The plan to make the constitutional amendment a party issue seems contrary to the spirit of the Constitution. By requiring the people’s ratification before a constitutional amendment may take effect, the Constitution intends that in all matters effecting changes in its provisions, each manor woman should vote as a free-thinking citizen, and not as a a party man or woman fettered by party discipline. Only in this way can the best provisions find their way into the Constitution. As you stated in your speech of February 5,1935 – “xxx the success of this convention is due in large measure to the fact that when you first entered the portals of this august hall, you left behind you the bias of partisan-ship and all the prejudices and pettiness of political passion. You came here as Filipino with no political affiliation xxx. Your yardstick was merit, tour test that of patriotsm.”

In such an atmosphere, it was possible to make a Constitution which, in your own words, “is an expression of the genius and political ideas of our race, adequately meets the requirements of the age in which we live, and at the same time is broad enough to encompass problems that may face future generations.” With the Constitution so well framed, don’t you think it untimely and inadvisable to change it now, when “the bias of partisanship and all the prejudices and pettiness of political passion” may influence those called upon to change it?

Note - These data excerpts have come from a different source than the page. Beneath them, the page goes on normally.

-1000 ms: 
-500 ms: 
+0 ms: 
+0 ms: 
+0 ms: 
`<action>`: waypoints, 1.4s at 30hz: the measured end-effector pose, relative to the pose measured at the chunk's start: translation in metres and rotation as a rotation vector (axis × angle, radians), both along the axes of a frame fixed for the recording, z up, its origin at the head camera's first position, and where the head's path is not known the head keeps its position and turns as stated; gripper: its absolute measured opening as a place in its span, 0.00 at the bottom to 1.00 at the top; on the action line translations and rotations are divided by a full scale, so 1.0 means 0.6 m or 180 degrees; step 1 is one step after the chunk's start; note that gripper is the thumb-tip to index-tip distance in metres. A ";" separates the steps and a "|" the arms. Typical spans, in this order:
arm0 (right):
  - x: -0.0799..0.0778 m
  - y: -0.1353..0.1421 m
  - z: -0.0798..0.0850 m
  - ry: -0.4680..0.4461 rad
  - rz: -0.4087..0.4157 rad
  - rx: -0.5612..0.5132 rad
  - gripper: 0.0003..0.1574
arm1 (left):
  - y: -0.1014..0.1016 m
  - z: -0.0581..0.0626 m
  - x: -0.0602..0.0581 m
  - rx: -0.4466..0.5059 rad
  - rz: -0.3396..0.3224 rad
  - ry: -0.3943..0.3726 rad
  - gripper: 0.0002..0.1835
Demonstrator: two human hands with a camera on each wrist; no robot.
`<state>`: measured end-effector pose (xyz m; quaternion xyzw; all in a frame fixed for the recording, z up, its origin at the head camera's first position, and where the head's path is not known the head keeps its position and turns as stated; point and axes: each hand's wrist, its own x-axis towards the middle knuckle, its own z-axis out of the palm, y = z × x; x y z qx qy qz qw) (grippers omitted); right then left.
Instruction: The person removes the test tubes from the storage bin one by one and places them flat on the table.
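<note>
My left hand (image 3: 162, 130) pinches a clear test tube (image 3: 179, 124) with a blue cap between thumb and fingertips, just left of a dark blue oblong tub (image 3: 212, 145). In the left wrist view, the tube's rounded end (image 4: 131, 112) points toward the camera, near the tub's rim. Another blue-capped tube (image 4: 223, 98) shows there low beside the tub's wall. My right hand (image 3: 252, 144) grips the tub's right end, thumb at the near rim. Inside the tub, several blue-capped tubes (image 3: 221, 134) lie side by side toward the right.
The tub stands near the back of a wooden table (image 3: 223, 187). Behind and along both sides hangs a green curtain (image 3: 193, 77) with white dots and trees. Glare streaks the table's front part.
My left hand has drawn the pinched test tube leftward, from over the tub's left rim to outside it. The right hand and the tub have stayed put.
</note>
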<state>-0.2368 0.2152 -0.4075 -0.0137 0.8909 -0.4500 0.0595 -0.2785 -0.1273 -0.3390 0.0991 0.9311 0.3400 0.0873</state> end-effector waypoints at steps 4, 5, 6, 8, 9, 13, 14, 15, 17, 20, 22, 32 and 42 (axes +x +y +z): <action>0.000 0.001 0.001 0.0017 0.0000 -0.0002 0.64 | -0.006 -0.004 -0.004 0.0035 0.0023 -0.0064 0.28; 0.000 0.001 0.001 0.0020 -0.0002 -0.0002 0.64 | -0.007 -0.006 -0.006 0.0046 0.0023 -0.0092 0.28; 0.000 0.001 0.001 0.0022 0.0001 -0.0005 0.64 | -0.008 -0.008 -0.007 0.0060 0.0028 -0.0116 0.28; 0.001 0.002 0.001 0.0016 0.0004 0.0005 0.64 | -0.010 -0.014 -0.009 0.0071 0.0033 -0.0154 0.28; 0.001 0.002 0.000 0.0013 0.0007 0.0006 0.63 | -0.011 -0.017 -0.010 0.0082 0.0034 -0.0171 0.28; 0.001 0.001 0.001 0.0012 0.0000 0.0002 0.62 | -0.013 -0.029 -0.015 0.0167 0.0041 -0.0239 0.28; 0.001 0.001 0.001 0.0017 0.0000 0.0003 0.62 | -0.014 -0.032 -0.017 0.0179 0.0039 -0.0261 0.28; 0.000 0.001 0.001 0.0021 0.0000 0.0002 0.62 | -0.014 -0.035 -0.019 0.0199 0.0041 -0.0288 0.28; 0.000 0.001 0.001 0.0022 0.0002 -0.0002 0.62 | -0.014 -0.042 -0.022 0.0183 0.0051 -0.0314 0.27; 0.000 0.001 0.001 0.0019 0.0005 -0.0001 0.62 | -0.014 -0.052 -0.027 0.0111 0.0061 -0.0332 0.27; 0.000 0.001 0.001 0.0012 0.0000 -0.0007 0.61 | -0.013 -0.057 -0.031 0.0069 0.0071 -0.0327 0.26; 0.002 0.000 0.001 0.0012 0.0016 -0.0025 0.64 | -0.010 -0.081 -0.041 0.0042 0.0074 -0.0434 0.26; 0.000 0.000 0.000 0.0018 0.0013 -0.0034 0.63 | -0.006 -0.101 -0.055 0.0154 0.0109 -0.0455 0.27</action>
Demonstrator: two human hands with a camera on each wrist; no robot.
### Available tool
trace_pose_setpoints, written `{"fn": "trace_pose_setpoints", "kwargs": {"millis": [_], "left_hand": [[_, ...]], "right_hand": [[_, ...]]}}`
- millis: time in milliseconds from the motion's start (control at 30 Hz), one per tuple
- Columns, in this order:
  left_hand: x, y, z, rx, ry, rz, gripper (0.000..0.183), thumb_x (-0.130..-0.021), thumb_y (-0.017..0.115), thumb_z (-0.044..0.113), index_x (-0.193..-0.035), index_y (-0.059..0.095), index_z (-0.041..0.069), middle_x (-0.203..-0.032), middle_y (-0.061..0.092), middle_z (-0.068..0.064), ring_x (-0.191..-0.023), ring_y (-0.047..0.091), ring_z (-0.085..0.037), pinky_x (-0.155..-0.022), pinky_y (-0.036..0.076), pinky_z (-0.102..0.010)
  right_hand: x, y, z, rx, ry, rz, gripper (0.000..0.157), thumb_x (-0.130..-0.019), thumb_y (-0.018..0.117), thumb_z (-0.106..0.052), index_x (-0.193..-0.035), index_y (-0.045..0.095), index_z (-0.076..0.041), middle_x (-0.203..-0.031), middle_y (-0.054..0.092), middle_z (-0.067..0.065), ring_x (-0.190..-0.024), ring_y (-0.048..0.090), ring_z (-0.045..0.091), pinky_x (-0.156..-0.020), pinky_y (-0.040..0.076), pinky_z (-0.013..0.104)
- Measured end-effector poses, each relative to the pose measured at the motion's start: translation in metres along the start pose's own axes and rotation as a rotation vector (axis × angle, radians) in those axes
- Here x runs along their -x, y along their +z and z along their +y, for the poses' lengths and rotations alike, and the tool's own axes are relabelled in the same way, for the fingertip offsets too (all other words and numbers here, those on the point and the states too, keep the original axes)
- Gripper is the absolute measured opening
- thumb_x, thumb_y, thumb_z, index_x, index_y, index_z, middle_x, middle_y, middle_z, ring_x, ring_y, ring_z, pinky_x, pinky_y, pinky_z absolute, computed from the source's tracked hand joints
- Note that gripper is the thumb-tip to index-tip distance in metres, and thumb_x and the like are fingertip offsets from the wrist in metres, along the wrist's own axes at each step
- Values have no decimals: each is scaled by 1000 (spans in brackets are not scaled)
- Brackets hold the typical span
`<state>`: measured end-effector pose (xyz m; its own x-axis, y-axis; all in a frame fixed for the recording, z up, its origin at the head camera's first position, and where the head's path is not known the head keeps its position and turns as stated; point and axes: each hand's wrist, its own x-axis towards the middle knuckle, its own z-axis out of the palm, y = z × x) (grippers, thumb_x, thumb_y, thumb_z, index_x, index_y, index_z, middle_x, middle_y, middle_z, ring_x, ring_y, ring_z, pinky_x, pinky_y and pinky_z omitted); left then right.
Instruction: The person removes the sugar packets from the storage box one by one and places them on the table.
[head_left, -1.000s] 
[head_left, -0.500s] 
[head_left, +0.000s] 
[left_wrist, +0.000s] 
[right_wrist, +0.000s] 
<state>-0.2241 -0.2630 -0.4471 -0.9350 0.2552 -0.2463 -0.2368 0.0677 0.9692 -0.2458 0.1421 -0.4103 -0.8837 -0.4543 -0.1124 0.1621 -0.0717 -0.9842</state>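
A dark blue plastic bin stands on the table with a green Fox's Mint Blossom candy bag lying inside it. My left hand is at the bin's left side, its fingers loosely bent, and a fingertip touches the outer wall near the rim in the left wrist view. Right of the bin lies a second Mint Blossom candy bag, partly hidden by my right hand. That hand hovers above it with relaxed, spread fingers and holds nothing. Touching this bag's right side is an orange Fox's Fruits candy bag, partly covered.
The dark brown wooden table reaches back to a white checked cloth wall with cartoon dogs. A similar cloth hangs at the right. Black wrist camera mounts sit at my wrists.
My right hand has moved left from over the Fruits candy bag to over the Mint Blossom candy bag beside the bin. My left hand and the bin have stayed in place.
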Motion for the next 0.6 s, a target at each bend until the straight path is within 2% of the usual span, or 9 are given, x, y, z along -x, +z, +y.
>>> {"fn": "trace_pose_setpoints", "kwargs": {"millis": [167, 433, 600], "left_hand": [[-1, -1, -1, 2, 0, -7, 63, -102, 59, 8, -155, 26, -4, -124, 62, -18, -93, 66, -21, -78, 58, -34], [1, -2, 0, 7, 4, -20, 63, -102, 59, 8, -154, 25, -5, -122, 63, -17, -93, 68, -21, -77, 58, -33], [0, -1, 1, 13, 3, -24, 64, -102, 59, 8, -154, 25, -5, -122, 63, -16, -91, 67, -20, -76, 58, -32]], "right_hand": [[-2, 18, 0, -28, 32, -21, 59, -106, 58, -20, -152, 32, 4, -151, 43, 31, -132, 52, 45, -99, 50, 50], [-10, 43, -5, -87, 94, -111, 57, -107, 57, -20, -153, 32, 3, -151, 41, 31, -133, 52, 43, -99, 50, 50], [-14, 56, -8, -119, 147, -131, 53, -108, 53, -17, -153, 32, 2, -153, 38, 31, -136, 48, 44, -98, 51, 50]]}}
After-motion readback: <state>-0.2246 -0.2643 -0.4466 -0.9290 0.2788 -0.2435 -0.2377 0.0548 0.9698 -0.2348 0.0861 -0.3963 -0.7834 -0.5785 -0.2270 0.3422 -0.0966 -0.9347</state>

The fact that approval of pending congressional legislation may make amendment necessary is not a sufficient excuse for the proposed amendment on re-election. The pending congressional legislation will occasion changes only in the ordinance appended to the Constitution, but not in the Constitution itself. The ordinance is merely a temporary law which will automatically cease to have effect when we become independent; the Constitution, properly speaking, is the fundamental law, stable and permanent in character, intended to govern this country even after 1946. Conditions justifying a change only in the ordinance cannot justify amendments in the Constitution proper.

No Need of Re-election

The argument that six years is too long for a bad president and too short for a good one, is a shibboleth more rhetorical and true. One fundamental feature of representative democracy is rotation in office so as to give all equal opportunities for service. If a president is bad, the impeachment clause of the Constitution will take care of him. If he is good, he should be able to accomplish all that is expected of him in six years. If he fails to accomplish what is expected of him during his time, then he is not worthy of re-election. In any event, therefore, there is no necessity for amending the Constitution to provide for re-election.

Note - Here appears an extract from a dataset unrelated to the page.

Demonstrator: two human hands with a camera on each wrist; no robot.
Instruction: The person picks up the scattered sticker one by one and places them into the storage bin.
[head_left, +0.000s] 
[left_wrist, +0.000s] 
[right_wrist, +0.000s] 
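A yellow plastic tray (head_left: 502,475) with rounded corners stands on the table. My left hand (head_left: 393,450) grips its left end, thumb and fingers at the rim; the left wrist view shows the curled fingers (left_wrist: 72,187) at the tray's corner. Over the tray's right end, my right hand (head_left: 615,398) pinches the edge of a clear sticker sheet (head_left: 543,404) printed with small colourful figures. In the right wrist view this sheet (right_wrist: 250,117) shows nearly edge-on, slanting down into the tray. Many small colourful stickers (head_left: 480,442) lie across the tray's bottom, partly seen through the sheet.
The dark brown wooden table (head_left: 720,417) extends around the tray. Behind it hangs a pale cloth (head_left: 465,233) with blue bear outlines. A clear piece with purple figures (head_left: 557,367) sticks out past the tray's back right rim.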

We are not face to face with any problem really demanding constitutional amendment. No man can enumerate the specific problem that we may have to face in the next few years and say, with absolute truth and honesty, that out of the 16,000,000 Filipinos, you are the only man blessed by God with patriotism, ability, and genius to meet such problems. Only in such a case can we rightly say that there is a need for amending the Constitution to allow your re-election – and, perhaps, even your perpetuation in office.

In closing, Your Excellency, may I hope that you will choose to take a much-deserved rest, with the gratitude and blessing of the Filipino people, after your six years of office and give an opportunity to others to serve their country as well as you have done, so that in the first trying years of the future Republic we may have sufficiently experienced men from whom to pick our leaders.